### [Work request]
Exclude any images and output the remaining records exactly.

--- Information shown ---

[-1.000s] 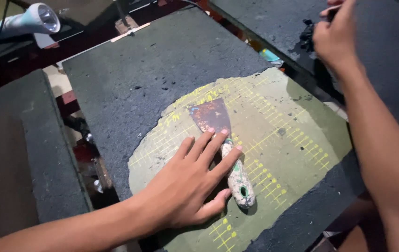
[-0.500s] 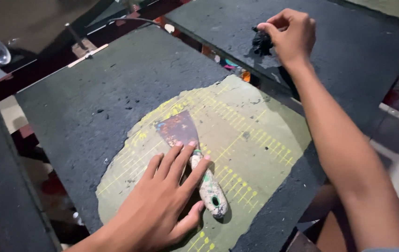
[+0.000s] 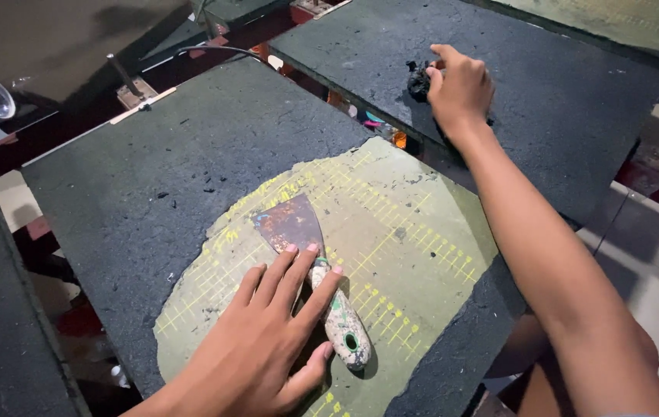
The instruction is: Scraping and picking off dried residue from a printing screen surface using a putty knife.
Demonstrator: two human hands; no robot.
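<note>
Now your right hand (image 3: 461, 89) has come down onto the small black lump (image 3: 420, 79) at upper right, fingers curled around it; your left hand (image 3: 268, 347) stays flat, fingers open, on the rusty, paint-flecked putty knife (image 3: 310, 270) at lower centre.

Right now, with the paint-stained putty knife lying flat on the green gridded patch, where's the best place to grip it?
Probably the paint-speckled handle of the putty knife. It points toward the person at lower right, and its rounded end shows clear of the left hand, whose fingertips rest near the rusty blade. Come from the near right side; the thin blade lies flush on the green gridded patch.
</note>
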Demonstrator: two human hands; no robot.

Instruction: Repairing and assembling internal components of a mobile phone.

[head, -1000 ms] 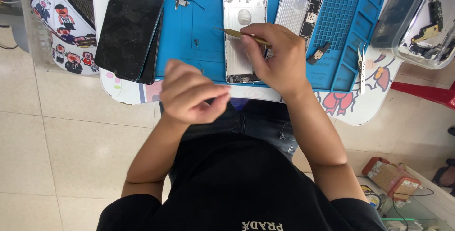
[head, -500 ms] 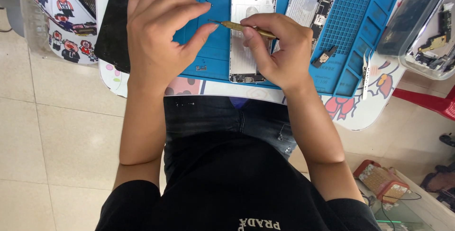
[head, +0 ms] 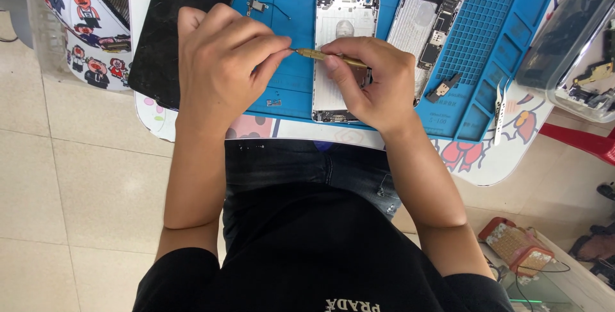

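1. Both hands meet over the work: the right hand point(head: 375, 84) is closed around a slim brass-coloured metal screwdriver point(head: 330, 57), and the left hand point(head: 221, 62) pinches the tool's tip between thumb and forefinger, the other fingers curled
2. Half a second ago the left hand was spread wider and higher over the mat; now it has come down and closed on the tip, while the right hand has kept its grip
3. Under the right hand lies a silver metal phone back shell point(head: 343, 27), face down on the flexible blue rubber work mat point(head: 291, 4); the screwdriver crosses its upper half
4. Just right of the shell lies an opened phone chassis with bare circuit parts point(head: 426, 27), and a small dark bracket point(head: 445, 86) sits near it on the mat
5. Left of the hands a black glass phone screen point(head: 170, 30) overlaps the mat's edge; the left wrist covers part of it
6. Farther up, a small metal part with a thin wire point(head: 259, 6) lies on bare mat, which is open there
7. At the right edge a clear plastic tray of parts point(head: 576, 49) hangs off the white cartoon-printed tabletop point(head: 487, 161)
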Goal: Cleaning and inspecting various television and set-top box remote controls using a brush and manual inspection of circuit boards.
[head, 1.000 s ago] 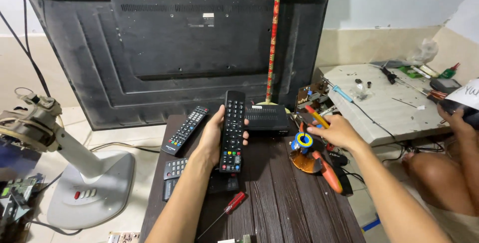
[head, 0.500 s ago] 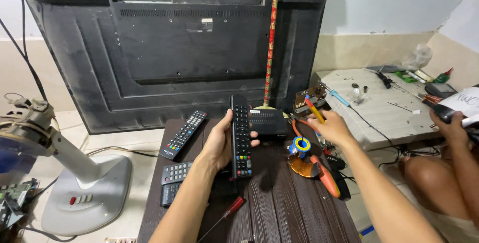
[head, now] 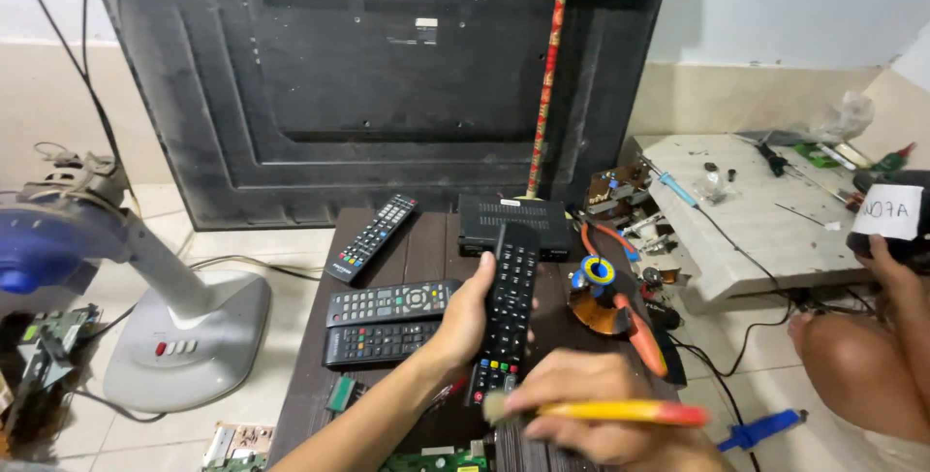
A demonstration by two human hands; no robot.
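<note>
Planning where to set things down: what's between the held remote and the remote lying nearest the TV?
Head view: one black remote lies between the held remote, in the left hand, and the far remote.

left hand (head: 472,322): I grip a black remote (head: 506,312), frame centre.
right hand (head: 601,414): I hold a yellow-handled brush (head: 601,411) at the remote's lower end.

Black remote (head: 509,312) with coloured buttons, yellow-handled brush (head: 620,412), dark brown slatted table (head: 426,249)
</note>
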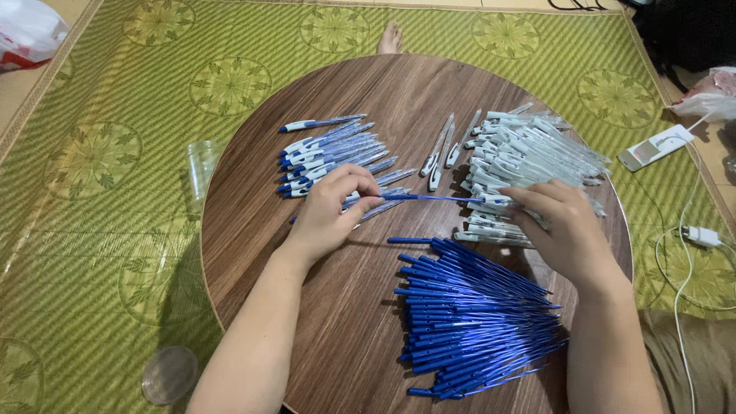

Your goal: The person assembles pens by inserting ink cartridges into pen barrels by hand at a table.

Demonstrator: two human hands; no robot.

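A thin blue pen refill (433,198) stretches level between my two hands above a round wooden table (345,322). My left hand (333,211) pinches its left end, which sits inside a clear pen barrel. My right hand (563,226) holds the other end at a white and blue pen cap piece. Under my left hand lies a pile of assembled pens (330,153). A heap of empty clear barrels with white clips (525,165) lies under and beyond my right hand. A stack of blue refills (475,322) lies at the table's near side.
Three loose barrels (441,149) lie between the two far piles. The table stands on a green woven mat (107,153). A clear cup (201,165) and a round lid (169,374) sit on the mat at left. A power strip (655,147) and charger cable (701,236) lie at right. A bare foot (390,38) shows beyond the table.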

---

### [Solution to this task]
[-1.000s] 
[-0.500s] 
[+0.000s] 
The instruction is: Scraping and picking off dried residue from a printing screen surface using a putty knife.
Demonstrator: two human hands; no robot.
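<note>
Now your right hand (image 3: 461, 89) has come down onto the small black lump (image 3: 420, 79) at upper right, fingers curled around it; your left hand (image 3: 268, 347) stays flat, fingers open, on the rusty, paint-flecked putty knife (image 3: 310, 270) at lower centre.

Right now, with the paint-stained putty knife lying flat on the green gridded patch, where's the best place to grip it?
Probably the paint-speckled handle of the putty knife. It points toward the person at lower right, and its rounded end shows clear of the left hand, whose fingertips rest near the rusty blade. Come from the near right side; the thin blade lies flush on the green gridded patch.
</note>
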Demonstrator: two human hands; no robot.

Instruction: Repairing and assembling internal components of a mobile phone.

[head, -1000 ms] 
[head, -500 ms] 
[head, +0 ms] 

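1. Both hands meet over the work: the right hand point(head: 375, 84) is closed around a slim brass-coloured metal screwdriver point(head: 330, 57), and the left hand point(head: 221, 62) pinches the tool's tip between thumb and forefinger, the other fingers curled
2. Half a second ago the left hand was spread wider and higher over the mat; now it has come down and closed on the tip, while the right hand has kept its grip
3. Under the right hand lies a silver metal phone back shell point(head: 343, 27), face down on the flexible blue rubber work mat point(head: 291, 4); the screwdriver crosses its upper half
4. Just right of the shell lies an opened phone chassis with bare circuit parts point(head: 426, 27), and a small dark bracket point(head: 445, 86) sits near it on the mat
5. Left of the hands a black glass phone screen point(head: 170, 30) overlaps the mat's edge; the left wrist covers part of it
6. Farther up, a small metal part with a thin wire point(head: 259, 6) lies on bare mat, which is open there
7. At the right edge a clear plastic tray of parts point(head: 576, 49) hangs off the white cartoon-printed tabletop point(head: 487, 161)
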Goal: Cleaning and inspecting various television and set-top box remote controls using a brush and manual inspection of circuit boards.
[head, 1.000 s ago] 
[head, 0.500 s ago] 
[head, now] 
A demonstration by two human hands; no robot.
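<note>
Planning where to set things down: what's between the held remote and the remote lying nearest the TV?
Head view: one black remote lies between the held remote, in the left hand, and the far remote.

left hand (head: 472,322): I grip a black remote (head: 506,312), frame centre.
right hand (head: 601,414): I hold a yellow-handled brush (head: 601,411) at the remote's lower end.

Black remote (head: 509,312) with coloured buttons, yellow-handled brush (head: 620,412), dark brown slatted table (head: 426,249)
</note>
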
Your goal: The person assembles pens by inserting ink cartridges into pen barrels by hand at a table.

Demonstrator: two human hands; no robot.

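A thin blue pen refill (433,198) stretches level between my two hands above a round wooden table (345,322). My left hand (333,211) pinches its left end, which sits inside a clear pen barrel. My right hand (563,226) holds the other end at a white and blue pen cap piece. Under my left hand lies a pile of assembled pens (330,153). A heap of empty clear barrels with white clips (525,165) lies under and beyond my right hand. A stack of blue refills (475,322) lies at the table's near side.
Three loose barrels (441,149) lie between the two far piles. The table stands on a green woven mat (107,153). A clear cup (201,165) and a round lid (169,374) sit on the mat at left. A power strip (655,147) and charger cable (701,236) lie at right. A bare foot (390,38) shows beyond the table.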

This answer requires no additional content.